Exercise
Which of the lines in the data mention the string "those"? List them all.

(Saved entries)
========================

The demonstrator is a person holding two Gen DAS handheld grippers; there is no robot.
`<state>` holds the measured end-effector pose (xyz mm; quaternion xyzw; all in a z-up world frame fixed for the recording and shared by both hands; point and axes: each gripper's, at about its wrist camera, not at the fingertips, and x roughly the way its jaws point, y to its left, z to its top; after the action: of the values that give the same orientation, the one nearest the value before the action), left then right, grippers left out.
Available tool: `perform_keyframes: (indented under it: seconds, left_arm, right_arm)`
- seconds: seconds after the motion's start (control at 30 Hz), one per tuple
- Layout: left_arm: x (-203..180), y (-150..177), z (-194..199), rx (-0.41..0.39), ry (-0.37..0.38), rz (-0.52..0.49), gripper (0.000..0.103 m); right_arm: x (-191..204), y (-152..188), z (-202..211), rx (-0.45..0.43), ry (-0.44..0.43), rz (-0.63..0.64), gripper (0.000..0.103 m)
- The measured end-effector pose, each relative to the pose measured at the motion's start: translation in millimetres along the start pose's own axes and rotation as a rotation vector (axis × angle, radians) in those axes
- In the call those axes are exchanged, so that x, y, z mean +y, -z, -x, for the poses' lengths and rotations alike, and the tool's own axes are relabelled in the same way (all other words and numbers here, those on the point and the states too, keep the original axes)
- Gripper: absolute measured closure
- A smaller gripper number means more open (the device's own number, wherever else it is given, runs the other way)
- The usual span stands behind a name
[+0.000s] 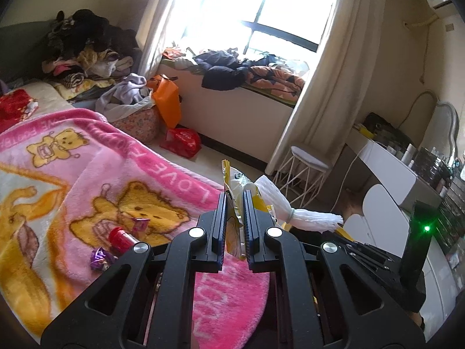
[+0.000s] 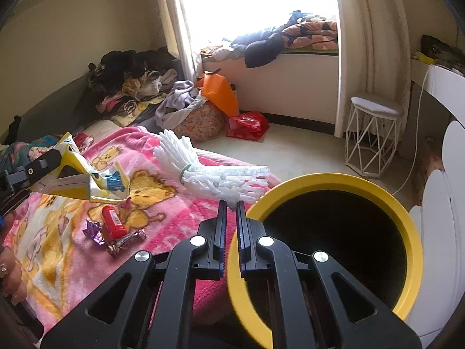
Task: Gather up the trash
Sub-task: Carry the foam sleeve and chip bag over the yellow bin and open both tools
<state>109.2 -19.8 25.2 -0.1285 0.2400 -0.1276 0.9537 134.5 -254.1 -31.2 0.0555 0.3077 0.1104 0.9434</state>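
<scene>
My left gripper (image 1: pixel 234 200) is shut on a yellow snack wrapper (image 1: pixel 236 186) and holds it above the pink bear blanket (image 1: pixel 87 174); it shows at the left of the right wrist view (image 2: pixel 43 171) with the wrapper (image 2: pixel 96 180). My right gripper (image 2: pixel 231 212) is shut on the rim of a yellow bin (image 2: pixel 334 180) with a dark inside, beside the bed. A white foam net (image 2: pixel 203 168) lies on the blanket near the bin. A red tube (image 2: pixel 113 222), a purple wrapper (image 2: pixel 93 231) and a silver wrapper (image 2: pixel 128 240) lie on the blanket.
A white wire stool (image 2: pixel 372 136) stands by the curtain. A red bag (image 2: pixel 247 125), an orange bag (image 2: pixel 219 93) and a floral basket (image 2: pixel 200 122) sit on the floor. Clothes pile (image 2: pixel 130 81) at the bed's far end. A white dresser (image 1: pixel 392 171) is at right.
</scene>
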Motion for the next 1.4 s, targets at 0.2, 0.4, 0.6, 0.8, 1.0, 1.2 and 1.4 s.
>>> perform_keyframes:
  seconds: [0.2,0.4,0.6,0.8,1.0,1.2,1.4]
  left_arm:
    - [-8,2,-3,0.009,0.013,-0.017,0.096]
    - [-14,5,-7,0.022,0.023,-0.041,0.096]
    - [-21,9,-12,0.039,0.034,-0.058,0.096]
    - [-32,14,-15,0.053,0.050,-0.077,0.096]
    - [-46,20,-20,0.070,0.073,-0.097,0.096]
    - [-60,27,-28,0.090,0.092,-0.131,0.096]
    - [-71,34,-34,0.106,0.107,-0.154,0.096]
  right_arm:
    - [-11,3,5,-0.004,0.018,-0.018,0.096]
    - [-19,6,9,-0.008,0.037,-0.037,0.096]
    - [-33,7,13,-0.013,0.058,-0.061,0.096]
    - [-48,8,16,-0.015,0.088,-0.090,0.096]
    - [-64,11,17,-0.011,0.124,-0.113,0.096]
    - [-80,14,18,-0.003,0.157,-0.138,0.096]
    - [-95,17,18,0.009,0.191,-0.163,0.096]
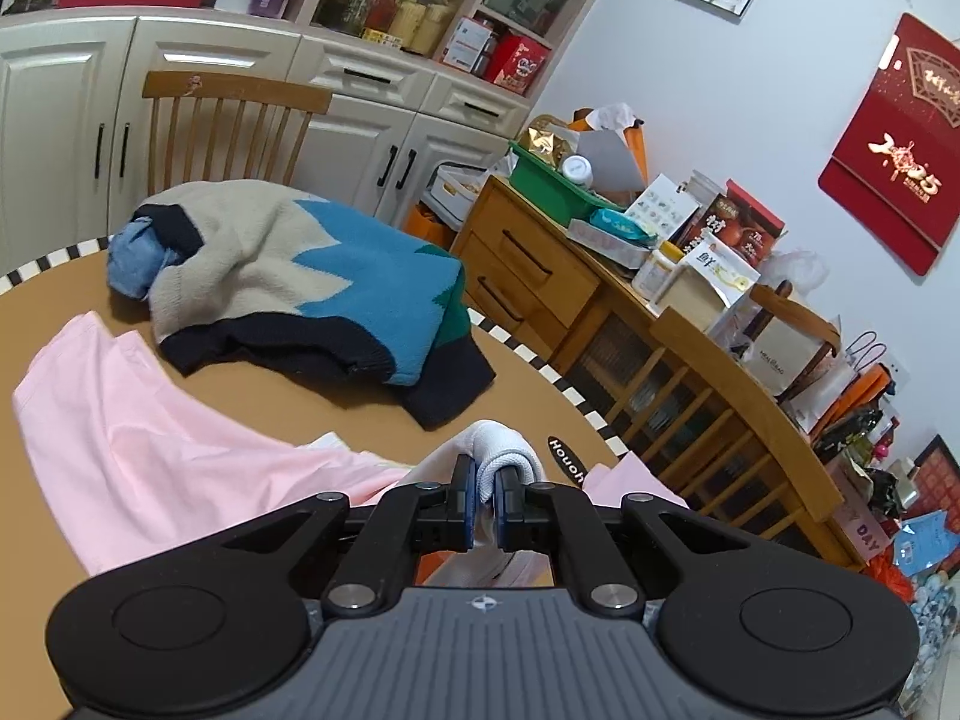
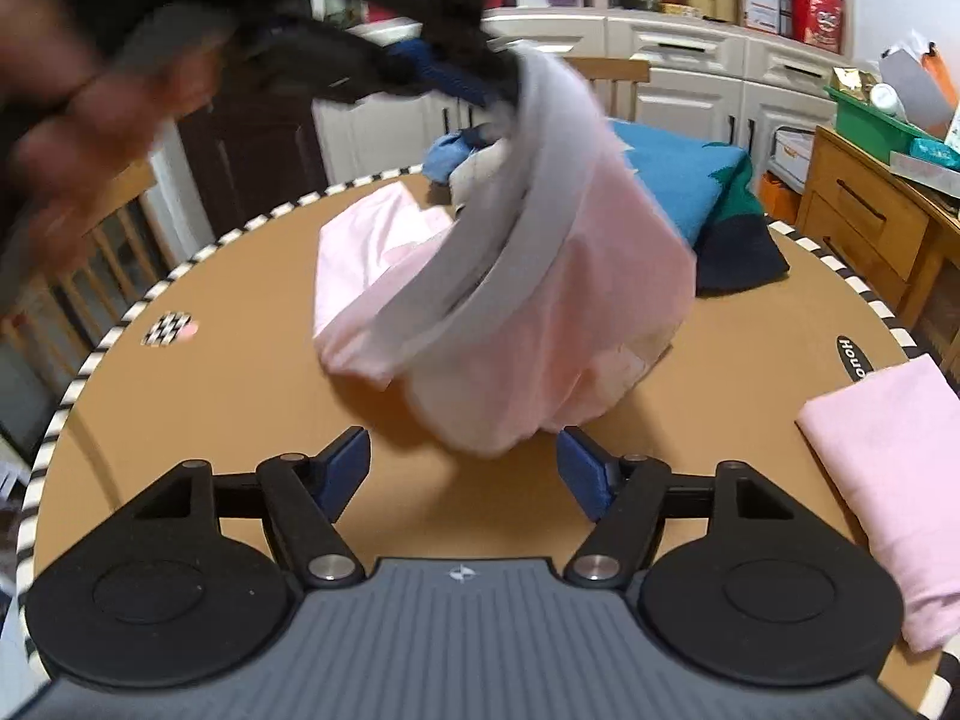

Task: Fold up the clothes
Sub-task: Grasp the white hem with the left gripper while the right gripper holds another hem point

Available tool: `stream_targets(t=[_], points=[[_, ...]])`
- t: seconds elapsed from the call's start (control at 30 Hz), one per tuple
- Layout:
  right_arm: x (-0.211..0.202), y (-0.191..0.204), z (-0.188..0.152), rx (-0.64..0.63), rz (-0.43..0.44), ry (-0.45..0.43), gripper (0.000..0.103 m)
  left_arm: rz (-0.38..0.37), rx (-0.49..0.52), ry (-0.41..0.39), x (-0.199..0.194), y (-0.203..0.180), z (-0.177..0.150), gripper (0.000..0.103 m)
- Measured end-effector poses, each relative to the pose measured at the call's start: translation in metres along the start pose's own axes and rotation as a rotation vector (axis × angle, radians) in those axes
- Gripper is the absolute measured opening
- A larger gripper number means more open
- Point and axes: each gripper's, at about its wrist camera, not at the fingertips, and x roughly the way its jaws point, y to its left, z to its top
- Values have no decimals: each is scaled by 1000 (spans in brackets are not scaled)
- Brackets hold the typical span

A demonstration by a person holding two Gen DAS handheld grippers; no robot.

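Note:
A pink garment [image 1: 150, 450] with a white waistband [image 1: 504, 450] lies partly on the round brown table [image 1: 360, 402]. My left gripper [image 1: 486, 480] is shut on that waistband. In the right wrist view the left gripper [image 2: 498, 84], blurred, holds the waistband [image 2: 540, 198] up, and the pink cloth [image 2: 540, 330] hangs from it down to the table [image 2: 210, 420]. My right gripper [image 2: 462, 462] is open just in front of the hanging cloth's lower edge, with nothing between its pads. A person's blurred hand [image 2: 72, 138] is at the upper left.
A blue, beige and navy sweater [image 1: 312, 276] and a blue denim piece [image 1: 135, 264] lie at the table's far side. A folded pink garment [image 2: 888, 468] rests near the right rim. A wooden chair [image 1: 234, 114] and a cluttered wooden sideboard [image 1: 528, 264] stand beyond the table.

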Motion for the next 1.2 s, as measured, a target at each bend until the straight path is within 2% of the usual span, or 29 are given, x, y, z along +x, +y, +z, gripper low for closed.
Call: stream_targets(t=[0.17, 0.33, 0.4, 0.43, 0.47, 0.5, 0.6, 0.63, 0.77, 0.9, 1.07, 1.2], points=[[15, 6, 9, 32, -71, -21, 71, -24, 7, 31, 16, -13, 6, 7], [36, 18, 21, 87, -226, -89, 71, -41, 34, 62, 27, -27, 6, 7], [42, 23, 23, 107, -251, -104, 70, -49, 37, 74, 29, -28, 7, 7], [44, 23, 24, 109, -266, -105, 68, -50, 42, 77, 30, -29, 8, 7], [46, 22, 24, 109, -283, -104, 60, -43, 54, 73, 30, -29, 8, 7], [47, 21, 25, 109, -300, -104, 38, -41, 58, 75, 29, -28, 9, 7], [51, 4, 23, 129, -300, -73, 11, -36, 64, 76, 27, -23, 11, 7], [49, -4, 23, 146, -295, -70, 9, -33, 67, 76, 26, -22, 12, 7], [31, -27, 23, 125, -209, -61, 7, 35, 112, 83, 23, -13, 9, 7], [22, -38, 35, 13, -121, 28, 7, 113, 166, 113, 19, 0, 4, 7], [20, -36, 65, -150, -34, 147, 7, 154, 121, 135, 8, 25, -2, 7], [16, -29, 83, -226, -17, 162, 7, 181, 82, 118, -10, 37, -2, 7]])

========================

Solution to the exercise
- The measured end-effector pose, each relative to the pose measured at the motion's start: translation in millimetres along the start pose's own axes and rotation as a rotation vector (axis × angle, radians) in those axes
- In the call those axes are exchanged, so that x, y, z mean +y, -z, -x, for the poses' lengths and rotations alike, and the tool's own axes are relabelled in the same way (all other words and numbers here, those on the point and the states too, keep the original axes)
- Measured end-effector poses, each relative to the pose measured at the call's start: translation in metres along the start pose's own axes and rotation as a rotation vector (axis × angle, radians) in those axes

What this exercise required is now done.